Ellis pulled himself together. "No. I'm not drunk at all. Sorry, I was distracted, my sister walked into the room." He picked up the tickets. "The concert is on Friday June the eleventh at the Finsbury Park Rainbow and I would really like you to come with me."

"That's next Friday. I'll think about it and call you back, OK?"

"OK."

"It's really sweet of you to invite me and I really appreciate it. I'm just not sure what I'm up to that evening."

"OK."

"Bye, Ellis." She hung up.

Ellis held the receiver against his chest and smiled. He had crossed the threshold. He had invited a girl out. It hadn't gone quite to plan and she wouldn't accept, but the ordeal was over and he could now say he had done it. He felt elated. He flopped back on to the bed, alongside his sister, emotionally exhausted.

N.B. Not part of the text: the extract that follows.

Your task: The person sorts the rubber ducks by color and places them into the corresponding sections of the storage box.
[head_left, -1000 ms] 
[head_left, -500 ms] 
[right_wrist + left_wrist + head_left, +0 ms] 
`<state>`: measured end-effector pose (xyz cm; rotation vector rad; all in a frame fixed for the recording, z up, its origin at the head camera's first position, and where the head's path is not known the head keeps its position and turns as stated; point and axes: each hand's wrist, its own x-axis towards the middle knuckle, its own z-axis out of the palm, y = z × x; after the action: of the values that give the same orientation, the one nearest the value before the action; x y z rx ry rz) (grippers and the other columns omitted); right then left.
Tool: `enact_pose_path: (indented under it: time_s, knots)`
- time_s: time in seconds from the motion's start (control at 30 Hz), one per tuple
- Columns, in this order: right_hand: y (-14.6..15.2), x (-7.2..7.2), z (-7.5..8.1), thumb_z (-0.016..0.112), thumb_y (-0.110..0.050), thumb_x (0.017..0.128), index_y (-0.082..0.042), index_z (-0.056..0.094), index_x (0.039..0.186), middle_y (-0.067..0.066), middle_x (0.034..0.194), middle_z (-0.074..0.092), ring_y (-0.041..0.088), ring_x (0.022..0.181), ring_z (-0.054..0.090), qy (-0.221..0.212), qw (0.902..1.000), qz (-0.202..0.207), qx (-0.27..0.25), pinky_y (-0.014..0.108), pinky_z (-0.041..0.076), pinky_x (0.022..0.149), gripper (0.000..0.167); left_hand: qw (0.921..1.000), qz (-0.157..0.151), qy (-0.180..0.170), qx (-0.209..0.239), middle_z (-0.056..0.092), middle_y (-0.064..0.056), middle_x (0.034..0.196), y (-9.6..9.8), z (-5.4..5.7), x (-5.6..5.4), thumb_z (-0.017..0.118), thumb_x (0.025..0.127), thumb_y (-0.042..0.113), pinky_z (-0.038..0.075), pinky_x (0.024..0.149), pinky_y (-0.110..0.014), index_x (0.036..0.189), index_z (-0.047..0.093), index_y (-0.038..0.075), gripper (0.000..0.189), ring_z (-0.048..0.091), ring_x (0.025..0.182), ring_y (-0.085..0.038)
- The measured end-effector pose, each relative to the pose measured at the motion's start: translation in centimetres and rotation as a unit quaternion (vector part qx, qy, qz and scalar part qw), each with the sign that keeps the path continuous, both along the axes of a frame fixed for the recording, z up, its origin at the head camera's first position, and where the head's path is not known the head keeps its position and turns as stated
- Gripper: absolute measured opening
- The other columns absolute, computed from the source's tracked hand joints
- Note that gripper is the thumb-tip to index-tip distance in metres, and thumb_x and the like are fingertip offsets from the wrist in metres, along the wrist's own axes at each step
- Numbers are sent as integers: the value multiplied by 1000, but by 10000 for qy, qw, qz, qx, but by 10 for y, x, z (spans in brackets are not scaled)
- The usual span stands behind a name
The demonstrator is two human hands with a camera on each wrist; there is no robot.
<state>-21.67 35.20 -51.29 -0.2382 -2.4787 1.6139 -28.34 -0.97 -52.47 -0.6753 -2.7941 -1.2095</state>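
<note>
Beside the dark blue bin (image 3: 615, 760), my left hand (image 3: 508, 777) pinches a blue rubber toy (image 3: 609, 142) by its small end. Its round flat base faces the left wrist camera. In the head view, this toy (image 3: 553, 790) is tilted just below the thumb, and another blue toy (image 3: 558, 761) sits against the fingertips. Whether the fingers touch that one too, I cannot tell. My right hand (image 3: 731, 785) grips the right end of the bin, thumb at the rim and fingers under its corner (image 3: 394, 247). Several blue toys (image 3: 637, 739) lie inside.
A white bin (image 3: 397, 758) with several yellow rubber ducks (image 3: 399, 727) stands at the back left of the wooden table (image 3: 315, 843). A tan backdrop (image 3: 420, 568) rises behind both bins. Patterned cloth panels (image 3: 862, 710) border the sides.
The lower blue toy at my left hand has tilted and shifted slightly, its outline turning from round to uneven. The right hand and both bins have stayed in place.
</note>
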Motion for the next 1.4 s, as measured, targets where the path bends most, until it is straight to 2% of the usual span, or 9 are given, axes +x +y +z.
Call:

"Talking sodding Heads?" Chrissie whispered.

Ellis shrugged. "There's no way she'd go to a Whitesnake gig."

Ellis sat in the living room, hoping the phone wouldn't ring. Denny turned the lights off and he and Ellis watched the horizon catch fire. The sky arched its crimson back across the village. Its blackening ribbed patterns reminded Ellis of the markings of the Cheiracanthium species he had been forced to read about during the truces.

What, he asked himself, if the entire world is the belly of a huge spider and we're all inside it? Beyond our universe is the outer body of a spider bigger than known existence and beyond that spider we call the universe are a trillion other spiders. And those trillion spiders live in just one spider well and there is a world full of wells.

"Spiders are little and we are big, they are big and we are little. It makes no difference either way round."

"None at all," Denny agreed.

And if it makes no difference, Ellis resolved to himself, it makes no sense to be scared of anything.

In the near darkness, he looked at the shape of his father's body and a faint glow of dusk on his face.

"Dad."

"Yes, dear boy?"

"You know ... I am going to do new things." His voice was gentle and strong. It was a new voice and it was as alien to him as it was to his dad. "I'm going to travel and seek out things. You know that, don't you?"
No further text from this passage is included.